Stop Rule That Allows N.C. Bears Living In Bear Sanctuaries To Be Killed By Trophy Hunters
Stop Rule That Allows N.C. Bears Living In Bear Sanctuaries To Be Killed By Trophy Hunters
PLEASE SIGN OUR NEW PETITION!
Our new petition has the latest updates. Previous calls to action are listed below.
WE HAVE UPDATED OUR PETITION TO INCLUDE THE LATEST CALLS TO ACTION IN OUR EFFORTS TO SAVE NC BEARS AND THE NEXT STEPS TO COMPLETE (OUR PREVIOUS PETITION CONTENT IS POSTED BELOW).
This petition serves as a written request to reverse the NCWRC's newly adopted rule that opens up the Pisgah, Panthertown-Bonas Defeat, and Standing Indian Bear Sanctuaries (92,500 acres) to bear hunting, hunting with dogs and changes the term "designated bear sanctuary" to "designated bear management area."
It is time for the next phase in reversing the North Carolina Wildlife Resources Commission's (NCWRC) newly adopted rule.

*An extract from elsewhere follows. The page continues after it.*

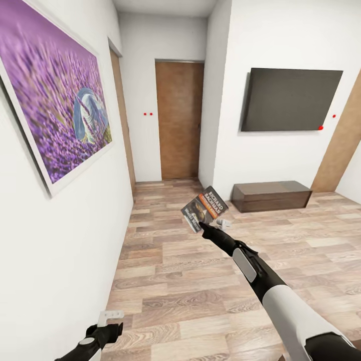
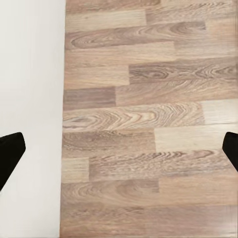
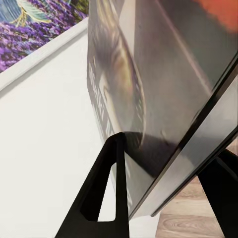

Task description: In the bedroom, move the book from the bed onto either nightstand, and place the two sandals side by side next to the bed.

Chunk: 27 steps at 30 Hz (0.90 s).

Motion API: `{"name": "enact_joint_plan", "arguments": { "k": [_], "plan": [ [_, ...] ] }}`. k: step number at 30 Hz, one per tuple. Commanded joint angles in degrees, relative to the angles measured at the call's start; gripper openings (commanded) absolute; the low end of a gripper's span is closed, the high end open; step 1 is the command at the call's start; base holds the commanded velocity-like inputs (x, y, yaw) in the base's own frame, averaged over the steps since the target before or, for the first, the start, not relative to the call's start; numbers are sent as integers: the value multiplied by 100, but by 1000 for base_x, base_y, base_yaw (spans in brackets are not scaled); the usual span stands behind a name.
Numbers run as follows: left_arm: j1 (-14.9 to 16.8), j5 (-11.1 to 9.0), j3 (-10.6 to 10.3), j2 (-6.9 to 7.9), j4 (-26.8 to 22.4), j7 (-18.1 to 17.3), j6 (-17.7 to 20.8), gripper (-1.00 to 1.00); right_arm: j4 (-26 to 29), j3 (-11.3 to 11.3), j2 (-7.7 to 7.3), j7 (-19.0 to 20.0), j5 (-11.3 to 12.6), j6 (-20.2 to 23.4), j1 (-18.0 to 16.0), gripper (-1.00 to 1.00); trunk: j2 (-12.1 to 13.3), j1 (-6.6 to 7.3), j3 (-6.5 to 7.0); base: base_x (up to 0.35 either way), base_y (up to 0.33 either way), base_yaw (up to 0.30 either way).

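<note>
Right gripper point(image 1: 204, 224) fingers point(image 3: 106, 198) clamped on book point(image 1: 204, 208), held tilted in air above wood floor point(image 1: 200, 301) in hallway; left gripper point(image 1: 108, 328) fingers point(image 2: 10, 153) spread wide, empty, low beside white wall point(image 1: 60, 260)

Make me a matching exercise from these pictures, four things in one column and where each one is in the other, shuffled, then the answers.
Things:
1. book
2. lavender picture
3. dark screen
4. low dark cabinet

Places:
A. on the floor under the screen
B. on the left wall
C. gripped in the right pincer
D. mounted on the right-hand wall

Pairs: 1-C, 2-B, 3-D, 4-A
</note>
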<state>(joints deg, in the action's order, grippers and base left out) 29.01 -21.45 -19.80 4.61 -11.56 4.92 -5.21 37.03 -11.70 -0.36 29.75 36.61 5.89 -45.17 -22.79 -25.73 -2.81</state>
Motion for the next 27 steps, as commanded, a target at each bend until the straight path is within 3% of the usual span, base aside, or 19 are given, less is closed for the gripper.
{"name": "enact_joint_plan", "arguments": {
  "k": [1,9,27],
  "plan": [
    [4,-18,-68,-8,1,40,-21,100,6,-13,-28,2,63,39,5,-100,-13,-5,-13,161,0,11],
    [0,85,-129,-41,-3,87,-45,100,6,-2,-118,-2,51,34,91,-100,-13,-5,-13,67,0,4],
    [0,106,-138,-48,-4,105,-64,100,6,1,-140,3,41,18,130,-100,-13,-5,-13,8,55,0]
  ]
}}
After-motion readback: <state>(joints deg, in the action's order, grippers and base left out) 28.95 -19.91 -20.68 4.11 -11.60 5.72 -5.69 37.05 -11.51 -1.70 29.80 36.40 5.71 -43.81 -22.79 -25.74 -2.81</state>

Join our online event for reminders and a quick guide on how to write an objection letter.
The Rules Review Commission (RRC) reviews and either approves or disapproves rules adopted by state agencies. The next meeting is scheduled for Thursday, April 21, 2022, at 9:00 am. If the RRC receives ten or more letters objecting to a rule, it is subject to a delayed effective date and legislative review.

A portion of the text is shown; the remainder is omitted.